■ **EXERCISE INSTRUCTIONS**: Your output should repeat each record below with no differences.

- - -

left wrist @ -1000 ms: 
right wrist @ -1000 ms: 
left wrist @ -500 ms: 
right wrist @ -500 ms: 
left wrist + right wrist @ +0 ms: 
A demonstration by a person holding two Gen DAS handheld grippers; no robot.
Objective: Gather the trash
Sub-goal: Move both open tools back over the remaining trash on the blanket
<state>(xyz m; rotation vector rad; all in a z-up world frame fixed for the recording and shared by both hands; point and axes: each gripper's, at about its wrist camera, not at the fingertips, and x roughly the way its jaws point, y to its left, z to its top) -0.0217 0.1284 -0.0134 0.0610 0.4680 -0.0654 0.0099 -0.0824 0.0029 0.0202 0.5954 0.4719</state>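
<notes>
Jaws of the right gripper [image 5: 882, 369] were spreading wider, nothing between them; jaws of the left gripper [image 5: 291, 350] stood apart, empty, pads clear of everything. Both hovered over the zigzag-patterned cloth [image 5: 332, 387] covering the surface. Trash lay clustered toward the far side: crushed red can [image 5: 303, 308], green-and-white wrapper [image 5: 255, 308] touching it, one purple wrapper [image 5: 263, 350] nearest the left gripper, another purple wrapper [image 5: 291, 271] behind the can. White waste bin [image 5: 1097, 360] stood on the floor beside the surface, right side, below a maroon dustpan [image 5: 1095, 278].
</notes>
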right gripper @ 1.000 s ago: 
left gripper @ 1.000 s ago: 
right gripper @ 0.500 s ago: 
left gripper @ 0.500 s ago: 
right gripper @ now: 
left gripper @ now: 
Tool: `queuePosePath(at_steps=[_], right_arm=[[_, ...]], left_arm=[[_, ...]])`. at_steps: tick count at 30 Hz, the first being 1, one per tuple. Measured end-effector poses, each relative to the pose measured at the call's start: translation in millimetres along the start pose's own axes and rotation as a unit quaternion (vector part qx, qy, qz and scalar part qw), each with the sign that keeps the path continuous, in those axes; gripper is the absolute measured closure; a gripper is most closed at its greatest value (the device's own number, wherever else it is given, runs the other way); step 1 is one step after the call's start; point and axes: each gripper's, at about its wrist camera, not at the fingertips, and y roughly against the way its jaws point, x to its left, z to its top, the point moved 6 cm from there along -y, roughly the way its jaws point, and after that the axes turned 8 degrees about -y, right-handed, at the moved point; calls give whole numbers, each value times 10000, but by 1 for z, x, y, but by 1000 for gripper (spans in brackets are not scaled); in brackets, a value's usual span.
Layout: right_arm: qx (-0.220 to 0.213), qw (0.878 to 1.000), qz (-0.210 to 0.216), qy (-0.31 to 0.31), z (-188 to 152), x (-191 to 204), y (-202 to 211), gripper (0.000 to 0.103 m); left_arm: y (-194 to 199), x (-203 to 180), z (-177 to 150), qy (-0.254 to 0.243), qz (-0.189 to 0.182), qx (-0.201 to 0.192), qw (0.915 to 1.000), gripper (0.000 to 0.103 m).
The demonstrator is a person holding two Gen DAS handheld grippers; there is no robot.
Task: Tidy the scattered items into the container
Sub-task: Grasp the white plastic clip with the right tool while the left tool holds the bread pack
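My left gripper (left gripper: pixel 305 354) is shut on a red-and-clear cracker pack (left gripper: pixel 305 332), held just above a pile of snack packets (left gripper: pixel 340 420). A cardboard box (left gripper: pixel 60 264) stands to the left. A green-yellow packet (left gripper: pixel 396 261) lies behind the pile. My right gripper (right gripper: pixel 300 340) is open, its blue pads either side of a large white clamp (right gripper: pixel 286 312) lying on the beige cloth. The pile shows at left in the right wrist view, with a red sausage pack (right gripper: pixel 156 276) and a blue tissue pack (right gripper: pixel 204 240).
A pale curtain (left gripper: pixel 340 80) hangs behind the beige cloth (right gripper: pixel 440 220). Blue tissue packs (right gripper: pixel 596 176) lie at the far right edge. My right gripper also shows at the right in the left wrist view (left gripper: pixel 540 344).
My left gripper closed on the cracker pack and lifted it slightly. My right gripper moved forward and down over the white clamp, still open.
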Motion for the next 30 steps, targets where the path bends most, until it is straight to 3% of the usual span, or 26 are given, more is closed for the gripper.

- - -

■ **ANSWER**:
left wrist @ -1000 ms: 
right wrist @ -1000 ms: 
left wrist @ -500 ms: 
right wrist @ -500 ms: 
left wrist + right wrist @ +0 ms: 
A demonstration by a person holding two Gen DAS handheld grippers; no robot.
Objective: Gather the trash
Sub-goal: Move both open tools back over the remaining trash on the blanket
<state>(xyz m; rotation vector rad; all in a z-up world frame fixed for the recording and shared by both hands; point and axes: each gripper's, at about its wrist camera, not at the fingertips, and x roughly the way its jaws point, y to its left, z to its top) -0.0217 0.1284 -0.0134 0.0610 0.4680 -0.0654 0.0099 -0.0824 0.0029 0.0202 0.5954 0.4719</state>
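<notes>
Jaws of the right gripper [image 5: 882, 369] were spreading wider, nothing between them; jaws of the left gripper [image 5: 291, 350] stood apart, empty, pads clear of everything. Both hovered over the zigzag-patterned cloth [image 5: 332, 387] covering the surface. Trash lay clustered toward the far side: crushed red can [image 5: 303, 308], green-and-white wrapper [image 5: 255, 308] touching it, one purple wrapper [image 5: 263, 350] nearest the left gripper, another purple wrapper [image 5: 291, 271] behind the can. White waste bin [image 5: 1097, 360] stood on the floor beside the surface, right side, below a maroon dustpan [image 5: 1095, 278].
</notes>
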right gripper @ 1.000 s ago: 
left gripper @ 1.000 s ago: 
right gripper @ 0.500 s ago: 
left gripper @ 0.500 s ago: 
right gripper @ now: 
left gripper @ now: 
Tool: `queuePosePath(at_steps=[_], right_arm=[[_, ...]], left_arm=[[_, ...]])`. at_steps: tick count at 30 Hz, the first being 1, one per tuple. Measured end-effector poses, each relative to the pose measured at the call's start: translation in millimetres along the start pose's own axes and rotation as a unit quaternion (vector part qx, qy, qz and scalar part qw), each with the sign that keeps the path continuous, in those axes; gripper is the absolute measured closure; a gripper is most closed at its greatest value (the device's own number, wherever else it is given, runs the other way); step 1 is one step after the call's start; point and axes: each gripper's, at about its wrist camera, not at the fingertips, and y roughly against the way its jaws point, x to its left, z to its top, the point moved 6 cm from there along -y, roughly the way its jaws point, and after that the axes turned 8 degrees about -y, right-handed, at the moved point; calls give whole numbers, each value times 10000, but by 1 for z, x, y, but by 1000 for gripper (spans in brackets are not scaled); in brackets, a value's usual span.
Layout: right_arm: qx (-0.220 to 0.213), qw (0.878 to 1.000), qz (-0.210 to 0.216), qy (-0.31 to 0.31), z (-188 to 152), x (-191 to 204), y (-202 to 211), gripper (0.000 to 0.103 m); left_arm: y (-194 to 199), x (-203 to 180), z (-177 to 150), qy (-0.254 to 0.243), qz (-0.189 to 0.182), qx (-0.201 to 0.192), qw (0.915 to 1.000), gripper (0.000 to 0.103 m).
The demonstrator is a person holding two Gen DAS handheld grippers; there is no robot.
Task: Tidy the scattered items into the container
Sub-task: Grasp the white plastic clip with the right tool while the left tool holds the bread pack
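My left gripper (left gripper: pixel 305 354) is shut on a red-and-clear cracker pack (left gripper: pixel 305 332), held just above a pile of snack packets (left gripper: pixel 340 420). A cardboard box (left gripper: pixel 60 264) stands to the left. A green-yellow packet (left gripper: pixel 396 261) lies behind the pile. My right gripper (right gripper: pixel 300 340) is open, its blue pads either side of a large white clamp (right gripper: pixel 286 312) lying on the beige cloth. The pile shows at left in the right wrist view, with a red sausage pack (right gripper: pixel 156 276) and a blue tissue pack (right gripper: pixel 204 240).
A pale curtain (left gripper: pixel 340 80) hangs behind the beige cloth (right gripper: pixel 440 220). Blue tissue packs (right gripper: pixel 596 176) lie at the far right edge. My right gripper also shows at the right in the left wrist view (left gripper: pixel 540 344).
My left gripper closed on the cracker pack and lifted it slightly. My right gripper moved forward and down over the white clamp, still open.
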Motion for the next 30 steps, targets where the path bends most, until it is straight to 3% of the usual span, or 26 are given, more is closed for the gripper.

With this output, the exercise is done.